▶ _Problem details_
Copy everything in the listing below word for word, apart from any images.

▶ _Collected material_
┄┄┄┄┄┄┄┄┄┄┄┄┄┄┄┄┄┄┄┄

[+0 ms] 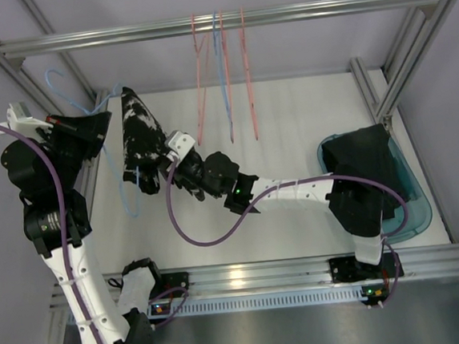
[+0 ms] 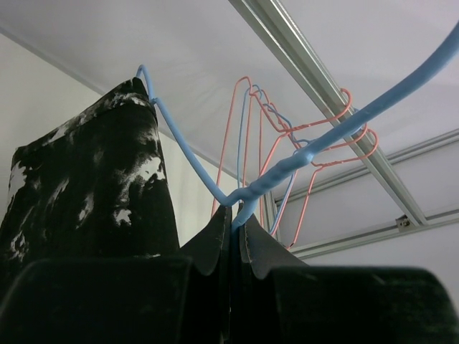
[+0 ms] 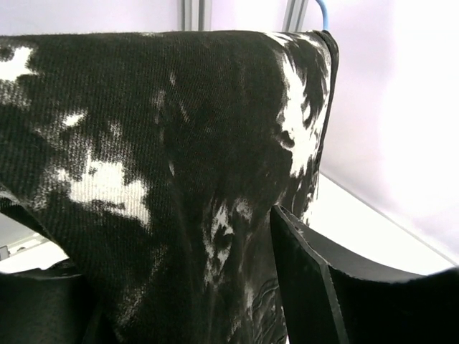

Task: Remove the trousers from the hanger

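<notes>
Two arms: both reach toward the left rear part of the table.
Left gripper: closed tight on the wire of the blue hanger, at the twisted neck where the shoulders meet.
Right gripper: jaws stand parted with the printed cloth between them. One finger is just beside the cloth's lower edge.
Printed trousers: black with white splotches, draped over the blue hanger and held up off the table between the two grippers.
Black trousers: plain, heaped over the teal tub at the table's right side, well apart from both grippers, with the right arm's lower links close beside them.
Other hangers: pink and blue wire, hanging from the metal rail across the rear.
</notes>
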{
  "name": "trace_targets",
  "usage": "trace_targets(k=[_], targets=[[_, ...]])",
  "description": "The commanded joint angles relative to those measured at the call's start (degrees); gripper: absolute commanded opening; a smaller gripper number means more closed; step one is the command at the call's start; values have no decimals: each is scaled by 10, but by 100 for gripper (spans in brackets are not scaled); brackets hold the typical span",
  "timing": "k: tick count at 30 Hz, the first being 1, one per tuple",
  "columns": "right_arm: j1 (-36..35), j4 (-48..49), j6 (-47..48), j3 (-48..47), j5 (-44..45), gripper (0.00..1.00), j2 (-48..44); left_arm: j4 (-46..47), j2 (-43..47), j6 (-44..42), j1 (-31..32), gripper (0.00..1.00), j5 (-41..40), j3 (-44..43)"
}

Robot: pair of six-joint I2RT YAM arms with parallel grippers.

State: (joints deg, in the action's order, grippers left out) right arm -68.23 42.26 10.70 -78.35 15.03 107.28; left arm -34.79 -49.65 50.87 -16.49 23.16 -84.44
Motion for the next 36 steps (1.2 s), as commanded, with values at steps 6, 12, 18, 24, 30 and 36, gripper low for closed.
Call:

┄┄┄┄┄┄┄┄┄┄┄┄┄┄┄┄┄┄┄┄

▶ _Exercise answer_
[+0 ms] 
[+0 ms] 
[+0 ms] 

Task: Remove the trousers from the hanger

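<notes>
Two arms: both reach toward the left rear part of the table.
Left gripper: closed tight on the wire of the blue hanger, at the twisted neck where the shoulders meet.
Right gripper: jaws stand parted with the printed cloth between them. One finger is just beside the cloth's lower edge.
Printed trousers: black with white splotches, draped over the blue hanger and held up off the table between the two grippers.
Black trousers: plain, heaped over the teal tub at the table's right side, well apart from both grippers, with the right arm's lower links close beside them.
Other hangers: pink and blue wire, hanging from the metal rail across the rear.
</notes>
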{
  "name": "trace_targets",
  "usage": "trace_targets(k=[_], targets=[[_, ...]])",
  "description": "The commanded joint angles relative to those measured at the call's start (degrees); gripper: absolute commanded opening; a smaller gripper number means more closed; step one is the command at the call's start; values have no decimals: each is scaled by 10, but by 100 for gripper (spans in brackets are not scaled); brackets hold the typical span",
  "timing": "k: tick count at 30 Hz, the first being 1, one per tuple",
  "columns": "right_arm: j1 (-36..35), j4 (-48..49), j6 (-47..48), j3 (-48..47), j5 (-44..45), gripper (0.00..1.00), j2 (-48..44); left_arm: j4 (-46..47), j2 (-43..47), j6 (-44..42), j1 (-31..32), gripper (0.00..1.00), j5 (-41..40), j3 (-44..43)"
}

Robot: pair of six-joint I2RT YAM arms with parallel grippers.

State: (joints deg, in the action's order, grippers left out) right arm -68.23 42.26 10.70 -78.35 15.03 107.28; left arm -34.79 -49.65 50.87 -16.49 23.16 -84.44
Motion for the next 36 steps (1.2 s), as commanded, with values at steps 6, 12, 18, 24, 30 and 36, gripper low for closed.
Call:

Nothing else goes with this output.